> **YOUR OBJECTIVE**
Where a line below holds the string "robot", that line goes into the answer.

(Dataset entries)
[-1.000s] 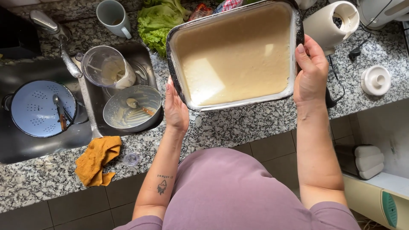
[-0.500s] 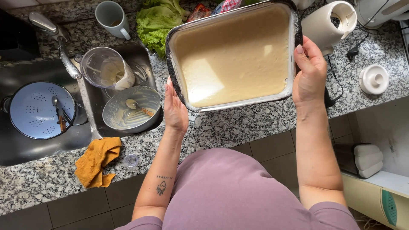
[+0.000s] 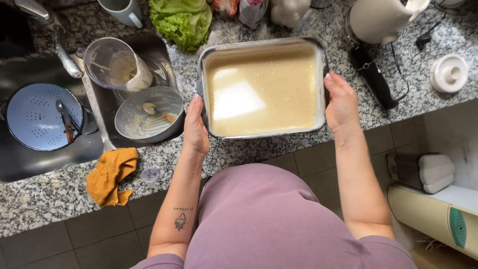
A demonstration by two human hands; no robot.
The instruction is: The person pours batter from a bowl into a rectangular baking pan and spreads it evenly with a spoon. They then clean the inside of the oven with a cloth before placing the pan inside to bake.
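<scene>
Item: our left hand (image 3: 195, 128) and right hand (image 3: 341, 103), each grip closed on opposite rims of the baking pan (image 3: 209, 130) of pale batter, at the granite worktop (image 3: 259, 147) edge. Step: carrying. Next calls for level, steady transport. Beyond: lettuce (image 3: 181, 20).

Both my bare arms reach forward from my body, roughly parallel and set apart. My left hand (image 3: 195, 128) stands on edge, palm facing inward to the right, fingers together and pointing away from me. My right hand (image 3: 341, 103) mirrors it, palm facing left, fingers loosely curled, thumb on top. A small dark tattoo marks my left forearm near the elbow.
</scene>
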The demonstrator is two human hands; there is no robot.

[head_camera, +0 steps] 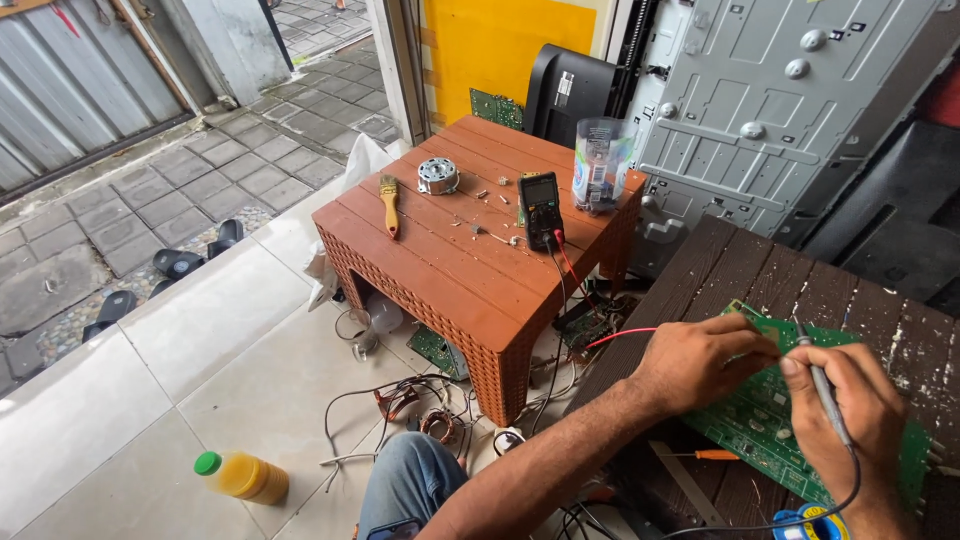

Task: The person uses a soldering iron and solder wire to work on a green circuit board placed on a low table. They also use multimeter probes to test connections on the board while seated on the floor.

> **EXERCISE RESULT**
A demonstration by two human hands; no robot.
The demonstrator is two human hands; there is no robot.

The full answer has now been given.